Wake Forest had a newsworthy 2015, from big dollar research grants, new dean appointments and heartwarming campus traditions that continue to show that Pro Humanitate is more than a motto, it’s a way of being.
Comedian, political satirist and late night television host Stephen Colbert gave the 2015 commencement address. His speech was a hit with parents and graduates alike. They said it was incredible, hilarious and personal, yet with a real message.
A $6 million federal grant, the largest ever awarded to Wake Forest University, will enable health and exercise science researchers to further study knee osteoarthritis and successful treatment measures in community-based settings.
A $3.9 million grant from the Templeton Religion Trust will fund The Beacon Project, a three-year initiative to find and define the morally exceptional and better understand how to improve moral character.
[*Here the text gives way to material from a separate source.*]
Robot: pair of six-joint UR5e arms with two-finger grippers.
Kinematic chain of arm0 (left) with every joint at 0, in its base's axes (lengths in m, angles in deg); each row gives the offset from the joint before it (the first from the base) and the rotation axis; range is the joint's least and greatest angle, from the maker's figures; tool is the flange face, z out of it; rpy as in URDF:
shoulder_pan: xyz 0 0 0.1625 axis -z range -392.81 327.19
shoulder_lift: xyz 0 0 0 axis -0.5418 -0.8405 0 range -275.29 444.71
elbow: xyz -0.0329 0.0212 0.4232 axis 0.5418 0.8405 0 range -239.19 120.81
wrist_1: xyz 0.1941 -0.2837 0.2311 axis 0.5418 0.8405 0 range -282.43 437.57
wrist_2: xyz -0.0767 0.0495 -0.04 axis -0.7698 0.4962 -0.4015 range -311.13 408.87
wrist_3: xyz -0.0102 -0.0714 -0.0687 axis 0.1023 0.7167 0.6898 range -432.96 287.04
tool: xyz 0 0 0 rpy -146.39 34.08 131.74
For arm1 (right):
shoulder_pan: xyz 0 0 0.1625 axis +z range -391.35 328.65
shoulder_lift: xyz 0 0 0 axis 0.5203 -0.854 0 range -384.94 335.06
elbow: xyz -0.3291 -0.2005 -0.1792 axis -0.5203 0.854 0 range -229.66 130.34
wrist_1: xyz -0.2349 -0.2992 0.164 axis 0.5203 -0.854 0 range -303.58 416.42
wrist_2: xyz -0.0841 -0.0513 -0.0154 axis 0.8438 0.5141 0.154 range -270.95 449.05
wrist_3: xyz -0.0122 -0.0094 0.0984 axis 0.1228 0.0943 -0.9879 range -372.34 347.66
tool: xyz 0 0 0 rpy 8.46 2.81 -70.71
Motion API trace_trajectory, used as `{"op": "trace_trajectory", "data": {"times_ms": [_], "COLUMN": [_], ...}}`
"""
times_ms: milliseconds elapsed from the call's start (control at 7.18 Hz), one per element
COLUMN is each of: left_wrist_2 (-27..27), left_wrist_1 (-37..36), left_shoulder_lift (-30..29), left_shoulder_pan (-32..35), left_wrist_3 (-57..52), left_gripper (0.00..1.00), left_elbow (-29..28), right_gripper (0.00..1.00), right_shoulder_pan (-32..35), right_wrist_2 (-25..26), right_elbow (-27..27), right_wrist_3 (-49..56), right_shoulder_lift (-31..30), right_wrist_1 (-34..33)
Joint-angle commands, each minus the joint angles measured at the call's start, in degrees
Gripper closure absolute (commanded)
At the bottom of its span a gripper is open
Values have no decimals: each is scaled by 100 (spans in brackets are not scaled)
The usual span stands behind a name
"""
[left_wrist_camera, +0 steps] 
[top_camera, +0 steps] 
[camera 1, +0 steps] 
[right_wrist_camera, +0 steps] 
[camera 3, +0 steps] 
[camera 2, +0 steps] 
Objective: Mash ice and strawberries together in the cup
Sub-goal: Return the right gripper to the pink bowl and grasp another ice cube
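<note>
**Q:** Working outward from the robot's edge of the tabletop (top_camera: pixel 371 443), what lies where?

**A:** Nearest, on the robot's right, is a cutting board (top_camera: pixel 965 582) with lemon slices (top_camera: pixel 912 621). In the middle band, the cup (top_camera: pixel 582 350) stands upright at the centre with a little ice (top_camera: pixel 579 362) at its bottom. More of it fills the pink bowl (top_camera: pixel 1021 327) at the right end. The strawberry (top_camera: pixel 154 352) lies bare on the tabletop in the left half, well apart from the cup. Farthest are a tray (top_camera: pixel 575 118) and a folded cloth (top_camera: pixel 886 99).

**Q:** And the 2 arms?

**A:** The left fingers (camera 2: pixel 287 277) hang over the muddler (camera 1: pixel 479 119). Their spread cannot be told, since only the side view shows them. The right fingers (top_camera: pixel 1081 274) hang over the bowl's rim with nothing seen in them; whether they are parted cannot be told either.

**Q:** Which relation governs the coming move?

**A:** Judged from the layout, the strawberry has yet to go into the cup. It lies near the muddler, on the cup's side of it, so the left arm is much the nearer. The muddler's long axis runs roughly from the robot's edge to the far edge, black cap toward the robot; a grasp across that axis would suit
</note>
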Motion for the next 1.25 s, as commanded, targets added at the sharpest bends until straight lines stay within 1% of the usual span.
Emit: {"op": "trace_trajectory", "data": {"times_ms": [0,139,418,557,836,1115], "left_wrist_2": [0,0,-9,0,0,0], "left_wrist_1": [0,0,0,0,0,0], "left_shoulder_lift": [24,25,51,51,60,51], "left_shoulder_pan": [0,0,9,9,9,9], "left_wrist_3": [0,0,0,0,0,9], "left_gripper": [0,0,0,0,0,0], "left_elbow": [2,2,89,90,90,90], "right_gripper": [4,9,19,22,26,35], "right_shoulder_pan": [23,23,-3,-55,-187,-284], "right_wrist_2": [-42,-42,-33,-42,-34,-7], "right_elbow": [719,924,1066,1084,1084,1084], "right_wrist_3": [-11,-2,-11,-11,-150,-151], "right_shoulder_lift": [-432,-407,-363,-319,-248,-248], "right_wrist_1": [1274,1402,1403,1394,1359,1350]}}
Wake Forest appointed Presidential Endowed Professor of Southern History Michele Gillespie as Dean of the College, with academic oversight for the undergraduate school of arts and sciences.
Wake Forest appointed Suzanne Reynolds as the next Dean of the Wake Forest University School of Law. Reynolds, who joined Wake Forest law faculty in 1981, served as interim dean. She is the first woman to head the law school.
Wake Forest appointed Tim Pyatt as the Dean of the Z. Smith Reynolds Library. A North Carolina native who served at Duke University, UNC-Chapel Hill and Pennsylvania State University, Pyatt provides visionary leadership in the role of the library in learning, teaching and research at Wake Forest.
In recognition of 10 years of service to Wake Forest and the community, the Winston-Salem Journal published a 4,000-word profile of President Nathan Hatch that included interviews with colleagues and friends and insights into a day in the life of Wake Forest’s president.
Wake Forest welcomed the class of 2019 when approximately 1,300 first-year students from 43 states and 18 countries moved into their residence halls on South Campus.
Held on the first day of classes on Manchester Plaza, “Arrive and Thrive” featured dozens of fun and thought-provoking activities designed to inform and inspire the campus community to think differently about how to lead healthier, more balanced lives.
“Hit the Bricks,” a student-launched charity that has raised more than $2 million since 1980 to support cancer research, is held in honor of Brian Piccolo, who attended Wake Forest in the 1960s and went on to become a running back for the Chicago Bears.
Wake Forest University students, faculty and staff prepared and delivered more than 400 Thanksgiving meals for food-insecure Triad-area residents during Turkeypalooza.